Minister: Flood-defence funding of €1bn needed over 10 years

Priority schemes to get biggest ever investment in defences, with €130m for Cork city

Many coastal areas experienced flooding during Hurricane Ophelia. Sinead Murphy’s home in Kinvara in south Co. Galway was flooded, as were the homes of some of her neighbours. Video: Bryan O'Brien

 

The Government will need to spend €1 billion over a decade to ensure that flood defences across the country are up to standard, according to Minister of State for Flood Relief.

Kevin “Boxer” Moran briefed Cabinet on a report outlining efforts to manage flood risks. Mr Moran, an Independent Alliance TD for Longford-Westmeath, said 130 schemes will have to be funded in the coming years, with 47 of those given priority status to be completed early next year.

He has submitted the OPW’s Catchment Flood Risk Assessment and Management Programme to be independently assessed, before a final plan is submitted to Minister for Finance Paschal Donohoe early next year.

The study was carried out on areas at risk of flooding countrywide and 130 projects are to be funded as a result of its conclusions.

Mr Moran, however, said priority schemes include the biggest ever investment in flood defences – Cork city has been allocated €130million.

Limerick and its surrounding areas will receive €57 million, as well as tens of million for Co Louth, with Drogheda and Dundalk covered.

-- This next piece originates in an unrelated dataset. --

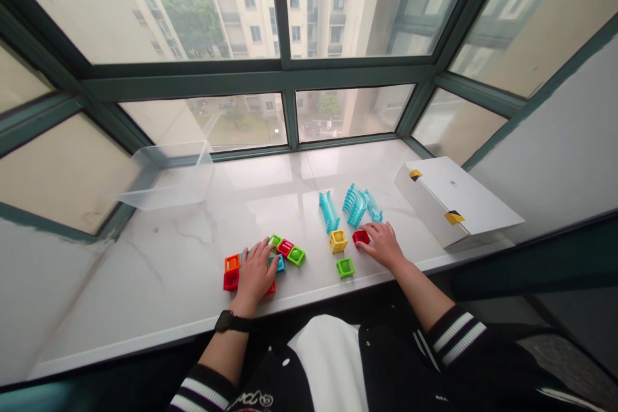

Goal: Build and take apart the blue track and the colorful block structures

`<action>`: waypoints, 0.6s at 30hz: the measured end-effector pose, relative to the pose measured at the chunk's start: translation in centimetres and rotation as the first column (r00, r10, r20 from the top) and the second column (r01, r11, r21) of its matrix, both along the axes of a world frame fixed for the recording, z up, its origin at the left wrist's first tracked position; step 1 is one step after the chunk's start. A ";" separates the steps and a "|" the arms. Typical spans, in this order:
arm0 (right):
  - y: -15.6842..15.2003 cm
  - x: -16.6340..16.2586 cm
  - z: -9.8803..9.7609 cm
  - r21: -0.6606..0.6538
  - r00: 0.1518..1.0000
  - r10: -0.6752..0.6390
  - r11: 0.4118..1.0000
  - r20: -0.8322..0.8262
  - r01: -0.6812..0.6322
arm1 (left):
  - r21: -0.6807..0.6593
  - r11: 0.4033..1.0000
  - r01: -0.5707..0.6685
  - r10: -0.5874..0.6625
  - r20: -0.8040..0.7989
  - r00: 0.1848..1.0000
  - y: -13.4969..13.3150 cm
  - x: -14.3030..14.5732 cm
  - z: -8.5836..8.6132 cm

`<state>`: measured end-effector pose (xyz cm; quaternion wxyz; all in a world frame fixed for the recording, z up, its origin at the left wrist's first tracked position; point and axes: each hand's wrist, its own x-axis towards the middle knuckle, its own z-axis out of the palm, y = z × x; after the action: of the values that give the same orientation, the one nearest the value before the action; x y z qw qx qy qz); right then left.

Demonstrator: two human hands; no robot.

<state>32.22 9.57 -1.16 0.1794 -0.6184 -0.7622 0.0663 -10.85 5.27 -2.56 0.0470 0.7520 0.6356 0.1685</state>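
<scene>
My left hand (255, 270) lies over a cluster of hollow toy blocks, fingers stretched and resting on them. Around it show an orange block (232, 262), a red block (231, 280) and a blue block (277, 263); the blocks under the palm are hidden. Beside its fingertips runs a short row of green, red and green blocks (286, 248). My right hand (382, 245) has its thumb and fingers around a single red block (360, 238) on the ledge. Just left of that are a yellow block (338, 241) and a green block (346, 268).
Behind the blocks lie a straight translucent blue track piece (329, 211) and curved blue track pieces (355, 205). A clear plastic bin (178, 188) stands at the left by the window. At the right sits a white box (458, 199) with yellow-black tabs. The white ledge (159, 309) ends at my body.
</scene>
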 end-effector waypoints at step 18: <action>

Mr Moran claimed that flood defence infrastructure is as important as new Luas lines or motorways, with the priority projects expected to be allocated €267 million in total; the Minister said this will safeguard 8,000 homes. The complete implementation of the plan, and not just the initial phases, will lead to 24,000 properties being protected.

Mr Moran also said he had promised to complete the risk-assessment report before the year end. And his presentation of the document to Cabinet, he added, meant he had followed through on this commitment.

Members of the fire service walk through flood water in Mountmellick, Co Laois. Photograph: Brian Lawless/PA Wire
Members of the fire service walk through flood water in Mountmellick, Co Laois in 2017. Photograph: Brian Lawless/PA Wire

The report states that it is feasible to protect 95 per cent of properties identified as being at risk from significant flooding. It outlines flood maps, which will also assist councils in making sure local development plans are aware of areas that will be at risk of flooding.

“I intend to seek approval for the final plans in early 2018,” said Mr Moran. He added that a new website will allow people view maps of flood risk areas, measures already in place to prevent flooding and further proposed infrastructure.

Brian McNelis of Brokers Ireland, which represents insurance and financial brokers, said that local authorities must act quickly to follow through on the report. He added that such “investment will ultimately represent value for money for the exchequer, which should replace the need to find emergency funding when what has become the inevitable would otherwise happen”.